Although the 2020 global pandemic demonstrated to the world the impacts of a “pause” resulting from economic shutdowns and lessening of fossil fuel activity, this first U.S. Siemens Gamesa offshore project demonstrates the promise and resiliency of offshore wind, even in the most challenging of circumstances. When the environmental benefits of clean energy generated by offshore wind are added to the new industries, factories, jobs and careers that are necessary to support this industry, everyone wins. A “green recovery” applies not only to the natural environment, but also to fueling the economic engines associated with energy development, and generating new jobs in ancillary industries, such as marine vessels and revitalization of ports and harbors on the Eastern Seaboard.
The cost of renewable energy has fallen dramatically, and demand has increased, from utilities to corporate customers. Offshore wind is the answer to that demand. According to the U.S. Department of Energy, offshore wind has the potential to generate more than 2,000 GW of capacity per year, nearly double the nation’s current electricity use. Even if only 1% of that potential is captured, nearly 6.5 million American homes could be powered by offshore wind energy within the next decade. The offshore wind industry is critical to meeting the demands, while contributing to a cleaner future and an economic recovery and revival that will transform our nation’s future energy generation resources mix.
From the project signing in 2018 to now, a lot has happened to advance the offshore wind industry in the United States. While the demonstration project is small, it sets Siemens Gamesa up for future success and growth. It also serves as a benchmark and learning opportunity for the larger 2.6-GW Coastal Virginia Offshore Wind Commercial project.
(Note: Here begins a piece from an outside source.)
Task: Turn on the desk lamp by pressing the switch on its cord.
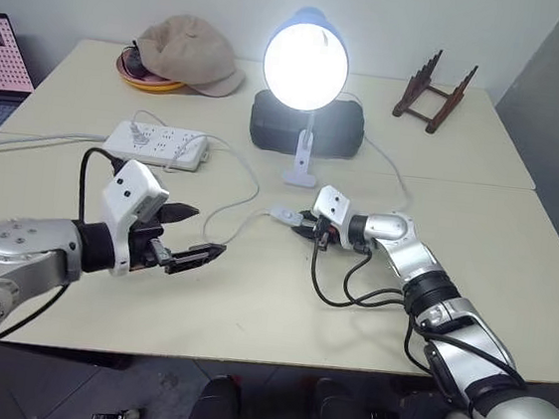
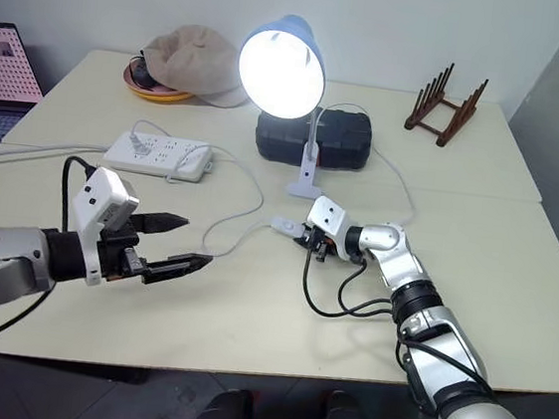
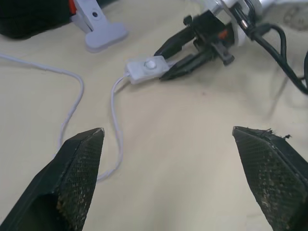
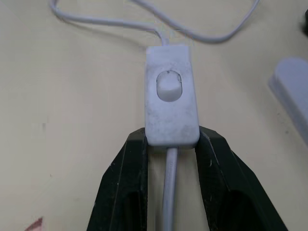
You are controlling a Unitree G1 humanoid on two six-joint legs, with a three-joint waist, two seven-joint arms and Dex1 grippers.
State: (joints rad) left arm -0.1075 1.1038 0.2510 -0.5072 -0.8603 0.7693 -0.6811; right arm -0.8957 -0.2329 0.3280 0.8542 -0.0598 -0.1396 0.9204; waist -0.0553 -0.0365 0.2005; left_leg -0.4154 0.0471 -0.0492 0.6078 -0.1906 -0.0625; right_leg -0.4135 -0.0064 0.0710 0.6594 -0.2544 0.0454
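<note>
Right wrist view: fingers (image 4: 169, 144) clamp switch (image 4: 170, 101)

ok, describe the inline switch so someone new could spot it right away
Start at the lit desk lamp with the blue shade and drop past its white clip base onto the table. The switch lies there on the thin white cord, at the right gripper tips. It is a small oblong with one centre button, unlike the long multi-socket power strip.

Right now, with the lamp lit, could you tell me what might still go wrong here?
1. The right gripper pinches the near end of the switch; pulling away without opening could drag the cord and tug the desk lamp.
2. The cord loops across the table in front of the open left gripper, which might snag it if it moves forward.
</note>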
With more than 4 GW of conditional orders in its order pipeline, 2020 will be seen as a launching point for Siemens Gamesa’s offshore wind business in the United States. It also serves as visible evidence that the offshore wind industry is gaining significant momentum in the United States. With aggressive clean energy targets set in many states, offshore wind can be a major contributor to meeting those targets. Siemens Gamesa stands ready to deliver clean, renewable energy for generations to come.